Un retrait abrupt des États-Unis pourrait achever la récupération du territoire syrien par Assad et contribuer à garantir sa survie politique - un résultat qui constituerait une victoire pour l'Iran, son allié proche.
Pour éviter ce résultat, les responsables étatsuniens disent qu'ils ont l'intention de maintenir une présence militaire étatsunienne dans le nord de la Syrie - où les Etatsuniens ont formé et aidé les FDS contre l'État islamique (EI) - et d'établir une nouvelle gouvernance locale, en dehors du gouvernement Assad, dans ces régions.

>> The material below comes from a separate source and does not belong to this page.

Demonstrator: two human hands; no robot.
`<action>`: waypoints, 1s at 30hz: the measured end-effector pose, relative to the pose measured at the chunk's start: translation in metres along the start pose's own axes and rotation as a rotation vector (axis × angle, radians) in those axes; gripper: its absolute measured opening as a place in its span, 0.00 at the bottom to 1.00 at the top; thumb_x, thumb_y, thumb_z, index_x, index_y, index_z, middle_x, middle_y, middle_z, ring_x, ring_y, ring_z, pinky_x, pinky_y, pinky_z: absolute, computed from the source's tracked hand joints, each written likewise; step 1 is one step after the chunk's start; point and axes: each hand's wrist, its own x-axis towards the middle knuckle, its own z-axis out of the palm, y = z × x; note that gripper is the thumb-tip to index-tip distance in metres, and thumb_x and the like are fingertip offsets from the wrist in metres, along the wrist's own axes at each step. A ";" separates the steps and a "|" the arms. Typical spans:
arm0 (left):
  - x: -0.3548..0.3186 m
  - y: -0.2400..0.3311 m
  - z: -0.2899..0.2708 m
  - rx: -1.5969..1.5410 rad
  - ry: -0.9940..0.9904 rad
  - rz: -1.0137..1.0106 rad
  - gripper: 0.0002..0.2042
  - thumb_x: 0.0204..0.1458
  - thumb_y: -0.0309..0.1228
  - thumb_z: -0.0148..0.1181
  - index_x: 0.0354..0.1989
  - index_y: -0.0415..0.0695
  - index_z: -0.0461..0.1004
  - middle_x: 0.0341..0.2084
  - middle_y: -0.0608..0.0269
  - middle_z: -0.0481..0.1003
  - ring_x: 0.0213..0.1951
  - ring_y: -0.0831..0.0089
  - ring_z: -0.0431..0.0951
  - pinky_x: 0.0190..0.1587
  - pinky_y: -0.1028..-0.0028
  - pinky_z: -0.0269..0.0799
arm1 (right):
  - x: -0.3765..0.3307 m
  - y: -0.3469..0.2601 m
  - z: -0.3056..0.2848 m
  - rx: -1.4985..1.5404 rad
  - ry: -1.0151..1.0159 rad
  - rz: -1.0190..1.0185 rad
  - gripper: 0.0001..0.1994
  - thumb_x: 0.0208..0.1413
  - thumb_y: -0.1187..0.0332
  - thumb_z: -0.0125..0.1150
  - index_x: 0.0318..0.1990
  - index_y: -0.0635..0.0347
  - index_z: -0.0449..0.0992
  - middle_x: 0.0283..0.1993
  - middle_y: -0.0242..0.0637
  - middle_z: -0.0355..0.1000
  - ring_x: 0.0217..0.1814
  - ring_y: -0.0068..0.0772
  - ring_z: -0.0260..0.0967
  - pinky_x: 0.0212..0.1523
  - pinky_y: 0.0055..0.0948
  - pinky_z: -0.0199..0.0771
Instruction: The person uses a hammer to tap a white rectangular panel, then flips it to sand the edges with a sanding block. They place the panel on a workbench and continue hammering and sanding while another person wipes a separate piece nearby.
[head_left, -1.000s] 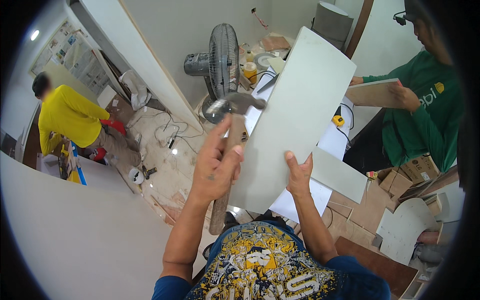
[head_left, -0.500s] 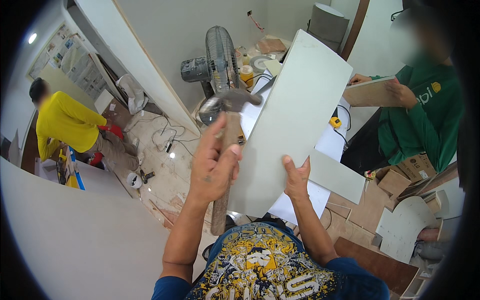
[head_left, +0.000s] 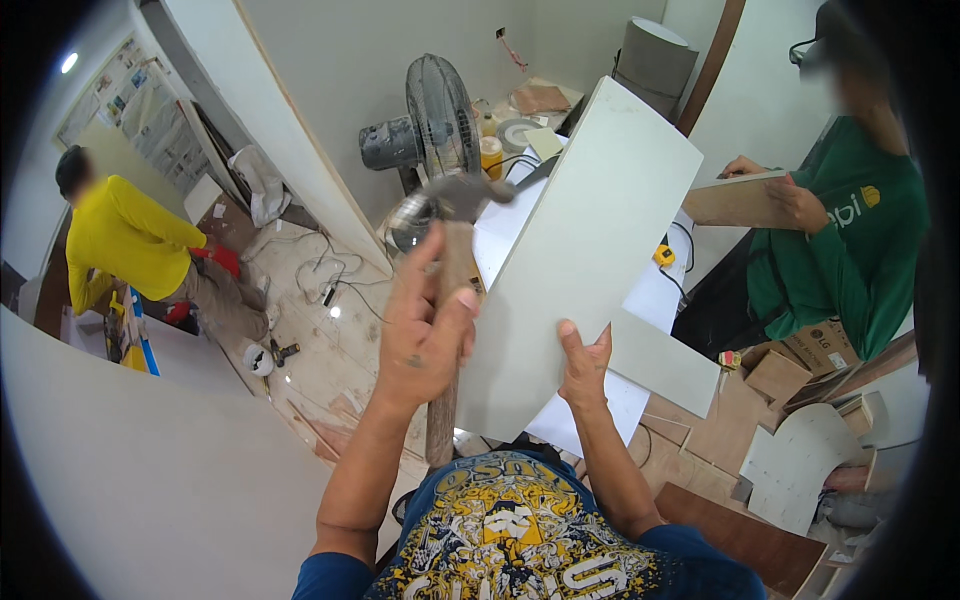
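A claw hammer [head_left: 441, 430] with a worn wooden handle is upright in my left hand [head_left: 418, 345], its dark metal head blurred above the fingers. My thumb and fingers close round the handle beside the left edge of a long white board [head_left: 600, 200]. That board slants up and away in front of me. My right hand [head_left: 585, 365] grips its right edge near the close end, thumb on the top face and the other fingers hidden beneath.
A smaller white panel [head_left: 660, 360] lies right of the board, near a yellow tape measure [head_left: 664, 256]. A co-worker in green [head_left: 850, 210] holds a short board [head_left: 738, 202]. A fan [head_left: 440, 120] stands ahead. Another person in yellow [head_left: 135, 240] bends at left, near floor cables [head_left: 335, 270].
The whole view has shifted slightly. My hands keep their grips on the hammer and the board, with little movement. The co-worker in green has leaned a bit, still holding the short board.
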 end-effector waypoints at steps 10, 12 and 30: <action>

Lorsque les négociations politiques ont commencé à Genève il y a plus de trois ans, les rebelles - avec l'aide des bailleurs de fonds arabes occidentaux et sunnites - contrôlaient une bonne partie de la Syrie et étaient bien mieux placés pour exiger le retrait d'Assad dans le cadre d'un règlement.
Cependant, la puissance aérienne russe et les forces terrestres alliées iraniennes ont fortement modifié la situation au profit d'Assad, tant sur le champ de bataille qu' à la table des négociations. La Russie et l'Iran ont également indiqué leur intention de rester.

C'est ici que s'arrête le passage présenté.